La Cite Frugès – Utopian architecture

La Cite Fruges, nestled in the Pessac area of Bordeaux, is a creation of the Swiss architect Charles- Edward Jeanneret- Gris known to the world as Le Corbusier in collaboration with his cousin Pierre Jeanneret. It was built between 1924 and 1926 by order of a local sugar manufacturer – Henry Frugès who was aiming to create a new type of social housing and provide a better quality of life for the factory workers in the area. Their ideas aligned perfectly as Le Corbusier had always been interested in creating modern architectural living spaces underlining their efficiency and comfort.

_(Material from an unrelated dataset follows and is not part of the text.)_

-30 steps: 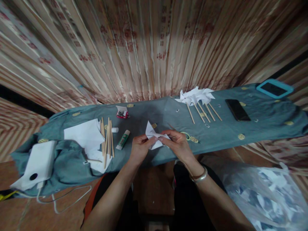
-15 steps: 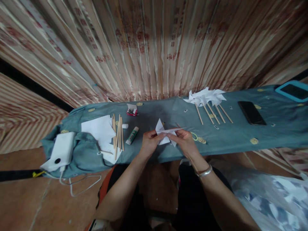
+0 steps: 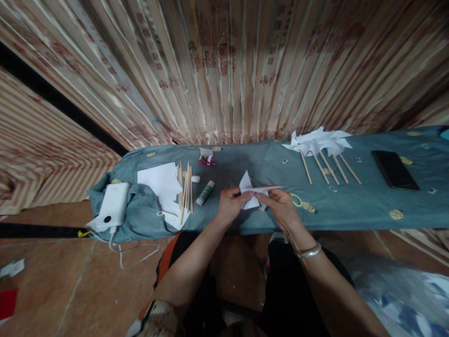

After the Bordelais industrialist bought the land for his dream city it was clear to him – construct an urban space, covered with greenery where a Utopian society could coexist in collaboration and peace. Le Corbusier drew the plans for this ideal community using clean lines with geometrical precision and with the help of simple shapes. This was also the first time he added color to his creation – creating polychromy. Initially, the houses were white, but Frugès was not happy with the idea, maybe because they looked like a cube of sugar to him. For this project, the artist also applied his architecture manifesto “five points of modern architecture.” Le Corbusier used a standard module with the 5×5 dimensions, plus a half module that was reapplied to create various combinations to make the construction of his houses cheaper and more efficient. The plan called for the construction of 127 houses but only 51 were actually erected due to the bankruptcy of Fruges.  There were seven principal types of houses – “the skyscraper”, “the arcade houses”,  “the zigzag house”, “the staggered”, “the isolated house” called Vrinat, “the twin houses” and there was one final type but it was destroyed during the second world war.   In 1983 The City of Pessac bought one of the Skyscraper houses. It went through renovations as did other houses in the neighborhood. The city is listed, along with 16 other architectural works by Le Corbusier, on the UNESCO World Heritage list in 2016.